WHAT IS REQUIRED: When you reach a picture, skip it, and retype every line below exactly.

PROVIDED MATERIAL:
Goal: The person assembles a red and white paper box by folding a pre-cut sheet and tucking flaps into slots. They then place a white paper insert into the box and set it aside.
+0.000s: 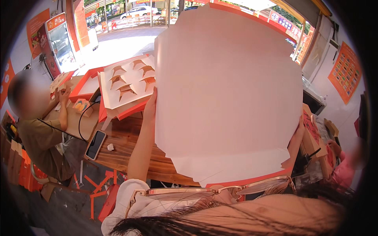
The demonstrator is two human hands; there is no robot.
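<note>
A large white cardboard sheet [228,86] with notched edges is held up before me and fills the middle of the view. Red shows along its top and bottom rims. My left hand [151,104] grips its left edge, with the fingers mostly hidden behind it. On the opposite edge, lower down, my right hand [298,133] is closed on the same sheet, partly covered by it. Just left of the sheet is a red box with a white insert [112,94], whose several cut flaps stand up and show brown undersides.
Below lies a wooden table [126,147] bearing a phone [95,144] and a crumpled white scrap [110,147]. A person [43,137] handles cardboard pieces at the left. Red strips [100,185] litter the floor. Another person [343,169] is at the right, beside boxes.
</note>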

YOUR RESPONSE:
Goal: The person assembles a red and white paper box by folding a pre-cut sheet and tucking flaps into slots. They then place a white paper insert into the box and set it aside.
+0.000s: 
The demonstrator is two human hands; there is no robot.
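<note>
A large white cardboard sheet [228,86] with notched edges is held up before me and fills the middle of the view. Red shows along its top and bottom rims. My left hand [151,104] grips its left edge, with the fingers mostly hidden behind it. On the opposite edge, lower down, my right hand [298,133] is closed on the same sheet, partly covered by it. Just left of the sheet is a red box with a white insert [112,94], whose several cut flaps stand up and show brown undersides.
Below lies a wooden table [126,147] bearing a phone [95,144] and a crumpled white scrap [110,147]. A person [43,137] handles cardboard pieces at the left. Red strips [100,185] litter the floor. Another person [343,169] is at the right, beside boxes.
</note>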

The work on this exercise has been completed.